A representante do Ecad, Glória Cristina Rocha Braga, disse não ser possível que a música brasileira seja prejudicada e, os músicos, penalizados com a medida. Para ela, os quartos de hotéis são ambiente coletivo e, portanto, está correta a lei de direitos autorais que prevê o recolhimento da taxa.

— Os hotéis não querem um preço melhor, querem não pagar direitos autorais, e isso nós, representantes dos criadores brasileiros, não podemos admitir. Não penalizem a música — defendeu.

A atriz e empresária Paula Lavigne criticou a posição dos representantes do setor hoteleiro e afirmou que muitos precisam de “uma aula”. Ao afirmar que a música engrandece o serviço  — porque, segundo declarou, os profissionais da área “levam alegria às pessoas” —, a artista avaliou que a crise dos hotéis não se deve ao recolhimento do tributo.

— Há essa demonização do artista, como se a gente ganhasse fortunas. Direito autoral não é tributação, e eu fico até constrangida por falar coisas óbvias.

O compositor Roberto Frejat declarou estar surpreso ao ver que o peso da crise do setor hoteleiro estaria sendo atribuído à categoria dos artistas. Segundo ele, no momento em que o turismo no Brasil precisa de incentivos, o PL 1.829/2019 prevê a diminuição do percentual de quartos adaptados para pessoas com deficiência e o fim da cobrança do Ecad.

— A lei brasileira não pode se sobrepor a leis internacionais que o Brasil assinou, e nenhuma delas pode ser desobedecida, como é exatamente o que acontece agora. Direitos autorais estão diretamente direcionados a direitos humanos, e a gente precisa ter muita responsabilidade em cima do que está sendo discutido aqui.

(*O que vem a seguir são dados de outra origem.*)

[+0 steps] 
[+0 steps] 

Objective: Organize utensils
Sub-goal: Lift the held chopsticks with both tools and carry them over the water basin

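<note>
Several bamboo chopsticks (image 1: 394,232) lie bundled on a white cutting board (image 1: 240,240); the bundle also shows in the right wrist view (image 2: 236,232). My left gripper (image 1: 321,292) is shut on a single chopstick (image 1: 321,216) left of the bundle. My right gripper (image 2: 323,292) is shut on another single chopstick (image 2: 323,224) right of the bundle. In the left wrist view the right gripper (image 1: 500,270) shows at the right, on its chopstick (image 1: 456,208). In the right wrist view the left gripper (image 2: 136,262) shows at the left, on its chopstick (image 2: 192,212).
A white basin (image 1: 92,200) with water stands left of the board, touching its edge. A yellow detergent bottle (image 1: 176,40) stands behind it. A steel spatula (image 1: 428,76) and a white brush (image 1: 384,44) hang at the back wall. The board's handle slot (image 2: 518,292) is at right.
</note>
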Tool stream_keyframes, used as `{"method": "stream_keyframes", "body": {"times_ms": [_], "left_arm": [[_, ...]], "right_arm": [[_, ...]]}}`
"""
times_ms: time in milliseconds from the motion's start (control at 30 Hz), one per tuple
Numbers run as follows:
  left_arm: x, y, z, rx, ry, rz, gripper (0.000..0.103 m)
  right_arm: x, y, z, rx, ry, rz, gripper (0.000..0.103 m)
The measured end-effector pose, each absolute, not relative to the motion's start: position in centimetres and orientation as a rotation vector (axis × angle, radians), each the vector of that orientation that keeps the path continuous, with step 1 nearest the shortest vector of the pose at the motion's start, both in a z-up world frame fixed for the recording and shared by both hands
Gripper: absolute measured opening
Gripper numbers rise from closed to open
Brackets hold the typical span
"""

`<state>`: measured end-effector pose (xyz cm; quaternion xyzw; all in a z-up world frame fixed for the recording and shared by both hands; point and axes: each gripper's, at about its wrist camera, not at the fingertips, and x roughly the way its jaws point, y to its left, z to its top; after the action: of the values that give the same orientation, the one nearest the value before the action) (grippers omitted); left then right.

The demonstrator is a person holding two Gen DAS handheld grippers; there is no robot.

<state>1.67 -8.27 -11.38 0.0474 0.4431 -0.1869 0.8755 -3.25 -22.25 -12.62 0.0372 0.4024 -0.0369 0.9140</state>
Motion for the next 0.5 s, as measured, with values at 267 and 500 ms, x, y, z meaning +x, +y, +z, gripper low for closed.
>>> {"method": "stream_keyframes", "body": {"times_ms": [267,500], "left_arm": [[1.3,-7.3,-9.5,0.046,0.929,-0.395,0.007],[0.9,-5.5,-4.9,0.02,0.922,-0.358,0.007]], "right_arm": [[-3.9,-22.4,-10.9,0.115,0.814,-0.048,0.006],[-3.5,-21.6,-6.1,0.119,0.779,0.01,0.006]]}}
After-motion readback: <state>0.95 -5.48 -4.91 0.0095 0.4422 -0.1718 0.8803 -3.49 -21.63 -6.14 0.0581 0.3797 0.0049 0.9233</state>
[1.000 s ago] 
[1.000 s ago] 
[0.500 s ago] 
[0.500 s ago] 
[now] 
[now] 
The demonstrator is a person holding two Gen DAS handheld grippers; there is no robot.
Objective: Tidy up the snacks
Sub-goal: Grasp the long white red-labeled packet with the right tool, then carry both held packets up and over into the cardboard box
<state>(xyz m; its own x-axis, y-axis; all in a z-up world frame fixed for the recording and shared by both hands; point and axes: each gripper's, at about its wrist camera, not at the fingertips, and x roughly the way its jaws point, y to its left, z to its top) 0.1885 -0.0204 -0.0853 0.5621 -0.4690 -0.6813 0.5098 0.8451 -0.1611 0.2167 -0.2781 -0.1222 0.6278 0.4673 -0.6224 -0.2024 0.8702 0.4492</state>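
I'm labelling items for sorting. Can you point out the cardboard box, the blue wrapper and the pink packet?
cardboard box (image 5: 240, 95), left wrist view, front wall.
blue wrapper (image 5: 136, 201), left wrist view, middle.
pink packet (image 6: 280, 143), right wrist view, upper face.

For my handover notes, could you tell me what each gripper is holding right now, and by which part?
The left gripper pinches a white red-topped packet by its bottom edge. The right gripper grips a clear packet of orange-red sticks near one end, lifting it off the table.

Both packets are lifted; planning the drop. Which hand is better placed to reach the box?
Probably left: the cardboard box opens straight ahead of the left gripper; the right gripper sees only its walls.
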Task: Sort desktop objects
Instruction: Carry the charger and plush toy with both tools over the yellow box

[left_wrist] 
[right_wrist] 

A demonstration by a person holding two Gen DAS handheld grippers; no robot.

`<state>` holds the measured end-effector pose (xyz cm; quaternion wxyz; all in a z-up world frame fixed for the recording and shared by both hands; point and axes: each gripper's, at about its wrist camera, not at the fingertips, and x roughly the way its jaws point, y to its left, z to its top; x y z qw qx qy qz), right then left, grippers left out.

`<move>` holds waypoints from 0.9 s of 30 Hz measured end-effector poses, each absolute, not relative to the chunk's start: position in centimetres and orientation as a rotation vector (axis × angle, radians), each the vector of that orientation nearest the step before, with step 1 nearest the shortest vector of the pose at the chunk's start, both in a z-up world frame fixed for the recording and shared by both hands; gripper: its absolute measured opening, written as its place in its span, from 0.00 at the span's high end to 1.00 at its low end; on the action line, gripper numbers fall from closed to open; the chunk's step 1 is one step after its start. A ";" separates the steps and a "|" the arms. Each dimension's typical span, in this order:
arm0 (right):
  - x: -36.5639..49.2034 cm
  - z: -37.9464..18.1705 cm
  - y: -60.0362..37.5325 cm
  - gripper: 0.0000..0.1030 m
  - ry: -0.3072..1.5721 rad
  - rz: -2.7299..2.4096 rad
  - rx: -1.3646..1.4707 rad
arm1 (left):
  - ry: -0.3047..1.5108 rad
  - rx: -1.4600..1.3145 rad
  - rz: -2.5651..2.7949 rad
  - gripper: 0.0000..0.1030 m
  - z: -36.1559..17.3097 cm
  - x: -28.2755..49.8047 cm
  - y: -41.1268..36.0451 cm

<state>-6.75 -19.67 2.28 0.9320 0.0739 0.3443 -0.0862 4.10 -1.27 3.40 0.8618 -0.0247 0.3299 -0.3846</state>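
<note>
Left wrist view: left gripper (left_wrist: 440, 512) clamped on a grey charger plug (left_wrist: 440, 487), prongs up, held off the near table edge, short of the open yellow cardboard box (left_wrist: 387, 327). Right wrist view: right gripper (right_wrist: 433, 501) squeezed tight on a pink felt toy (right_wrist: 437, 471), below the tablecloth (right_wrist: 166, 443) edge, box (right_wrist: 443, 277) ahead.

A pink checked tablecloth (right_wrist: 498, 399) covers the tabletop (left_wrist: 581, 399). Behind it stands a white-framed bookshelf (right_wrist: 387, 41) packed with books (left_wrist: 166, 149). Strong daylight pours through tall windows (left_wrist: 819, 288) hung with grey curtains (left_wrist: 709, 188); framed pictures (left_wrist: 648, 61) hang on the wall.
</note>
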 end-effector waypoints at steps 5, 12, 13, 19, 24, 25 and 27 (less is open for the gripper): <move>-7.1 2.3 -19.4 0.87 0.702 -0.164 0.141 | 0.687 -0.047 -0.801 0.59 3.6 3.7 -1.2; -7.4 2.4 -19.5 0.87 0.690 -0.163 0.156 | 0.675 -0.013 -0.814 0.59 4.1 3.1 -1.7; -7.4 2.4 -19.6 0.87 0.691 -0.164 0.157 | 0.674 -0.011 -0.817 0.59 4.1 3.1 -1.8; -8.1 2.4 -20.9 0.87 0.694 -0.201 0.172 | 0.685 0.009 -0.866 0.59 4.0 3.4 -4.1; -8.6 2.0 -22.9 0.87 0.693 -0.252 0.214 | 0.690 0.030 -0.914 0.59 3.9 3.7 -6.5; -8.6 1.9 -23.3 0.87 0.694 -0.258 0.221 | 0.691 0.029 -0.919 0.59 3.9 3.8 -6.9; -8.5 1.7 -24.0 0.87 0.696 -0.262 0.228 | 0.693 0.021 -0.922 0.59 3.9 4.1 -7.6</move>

O músico Nando Reis disse que direitos autorais são “sagrados” e que o percentual do Ecad é significativo, especialmente para os compositores anônimos. Ao se queixar de comentários avulsos de que os artistas “vivem de mamata”, o cantor declarou que trabalha seriamente e representa os autores, a quem classificou de “profissionais invisíveis”.

— A crise não tem nada a ver com a gente. Não é justo que recaia sobre nós a culpa sobre esses centavos, que recaem tão gravemente sobre aqueles que nem poderiam estar aqui, por não conseguirem se deslocar.

Governo

Assessor técnico do Ministério do Turismo, Wilken Souto disse ser favorável à redação atual e manutenção de todos os artigos do PL, explicando que a proposta traz demandas de diversos setores da atividade turística. Ele reconheceu que o texto apresenta desafios, já que a burocracia no ambiente de negócios e a alta tributação sobre o turismo impedem a atração de investimentos. Wilken disse ainda que qualquer nova tributação aumenta o custo para os empreendimentos e atrapalha o crescimento do turismo no Brasil.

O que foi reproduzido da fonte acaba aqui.